When a line below contains the word "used", copy that line.
* * * * * * * * *
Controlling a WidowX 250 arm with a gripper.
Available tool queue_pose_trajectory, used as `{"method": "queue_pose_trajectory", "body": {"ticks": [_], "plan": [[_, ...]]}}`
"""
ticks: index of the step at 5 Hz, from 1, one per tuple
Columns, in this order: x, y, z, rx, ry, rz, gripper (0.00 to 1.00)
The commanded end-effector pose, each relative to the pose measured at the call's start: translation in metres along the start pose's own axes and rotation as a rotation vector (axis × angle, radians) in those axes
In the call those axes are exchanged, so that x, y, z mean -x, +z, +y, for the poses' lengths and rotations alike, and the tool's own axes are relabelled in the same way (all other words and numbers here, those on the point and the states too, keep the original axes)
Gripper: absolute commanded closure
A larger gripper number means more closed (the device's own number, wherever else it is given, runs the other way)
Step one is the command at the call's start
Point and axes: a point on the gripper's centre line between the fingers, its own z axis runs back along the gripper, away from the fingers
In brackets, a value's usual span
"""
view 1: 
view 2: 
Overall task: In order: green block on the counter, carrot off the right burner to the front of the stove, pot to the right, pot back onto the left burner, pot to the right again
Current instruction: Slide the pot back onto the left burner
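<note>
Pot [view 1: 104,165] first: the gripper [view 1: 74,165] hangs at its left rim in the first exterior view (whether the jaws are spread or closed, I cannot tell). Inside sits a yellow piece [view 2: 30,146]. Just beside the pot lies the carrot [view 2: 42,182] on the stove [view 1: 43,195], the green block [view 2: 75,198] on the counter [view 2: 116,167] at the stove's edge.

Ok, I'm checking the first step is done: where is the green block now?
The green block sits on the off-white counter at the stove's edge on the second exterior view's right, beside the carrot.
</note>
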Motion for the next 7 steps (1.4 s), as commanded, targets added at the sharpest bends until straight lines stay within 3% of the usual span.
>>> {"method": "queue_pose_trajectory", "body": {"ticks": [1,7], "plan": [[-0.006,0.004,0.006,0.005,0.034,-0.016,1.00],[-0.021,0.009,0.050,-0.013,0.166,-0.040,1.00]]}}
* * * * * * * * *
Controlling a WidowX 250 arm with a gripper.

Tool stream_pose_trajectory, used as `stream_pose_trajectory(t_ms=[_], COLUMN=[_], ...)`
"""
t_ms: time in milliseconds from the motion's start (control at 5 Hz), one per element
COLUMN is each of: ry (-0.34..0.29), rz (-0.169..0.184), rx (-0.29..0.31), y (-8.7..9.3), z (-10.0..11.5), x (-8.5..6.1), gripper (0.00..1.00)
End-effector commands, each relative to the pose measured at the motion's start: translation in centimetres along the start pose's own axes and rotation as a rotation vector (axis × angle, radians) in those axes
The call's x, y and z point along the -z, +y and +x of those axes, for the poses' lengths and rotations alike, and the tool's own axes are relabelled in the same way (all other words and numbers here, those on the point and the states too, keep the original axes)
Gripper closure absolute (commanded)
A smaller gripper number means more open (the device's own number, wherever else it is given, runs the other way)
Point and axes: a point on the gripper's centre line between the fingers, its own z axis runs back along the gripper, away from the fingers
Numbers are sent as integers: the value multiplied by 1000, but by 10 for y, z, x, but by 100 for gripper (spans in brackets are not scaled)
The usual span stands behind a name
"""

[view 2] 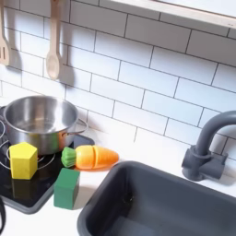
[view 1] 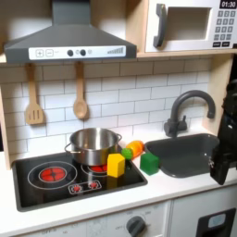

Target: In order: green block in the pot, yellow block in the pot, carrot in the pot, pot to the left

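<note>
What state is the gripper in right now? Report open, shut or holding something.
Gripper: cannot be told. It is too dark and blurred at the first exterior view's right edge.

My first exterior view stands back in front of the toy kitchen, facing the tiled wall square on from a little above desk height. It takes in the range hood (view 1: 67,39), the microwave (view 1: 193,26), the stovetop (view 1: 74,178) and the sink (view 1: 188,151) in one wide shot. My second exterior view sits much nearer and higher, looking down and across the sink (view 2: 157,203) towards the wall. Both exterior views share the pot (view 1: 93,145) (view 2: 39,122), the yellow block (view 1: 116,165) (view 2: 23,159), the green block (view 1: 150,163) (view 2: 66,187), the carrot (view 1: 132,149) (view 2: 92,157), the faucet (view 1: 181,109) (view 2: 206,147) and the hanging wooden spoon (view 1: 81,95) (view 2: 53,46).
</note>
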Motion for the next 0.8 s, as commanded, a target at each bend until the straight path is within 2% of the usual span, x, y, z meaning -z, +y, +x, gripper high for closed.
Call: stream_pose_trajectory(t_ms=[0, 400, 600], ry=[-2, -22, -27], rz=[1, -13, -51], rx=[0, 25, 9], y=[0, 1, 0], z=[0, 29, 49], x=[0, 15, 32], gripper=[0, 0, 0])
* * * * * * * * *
> [YOUR RESPONSE]
Available tool queue_pose_trajectory, used as `{"method": "queue_pose_trajectory", "body": {"ticks": [_], "plan": [[_, ...]]}}`
Tool stream_pose_trajectory, used as `stream_pose_trajectory(t_ms=[_], COLUMN=[_], ...)`

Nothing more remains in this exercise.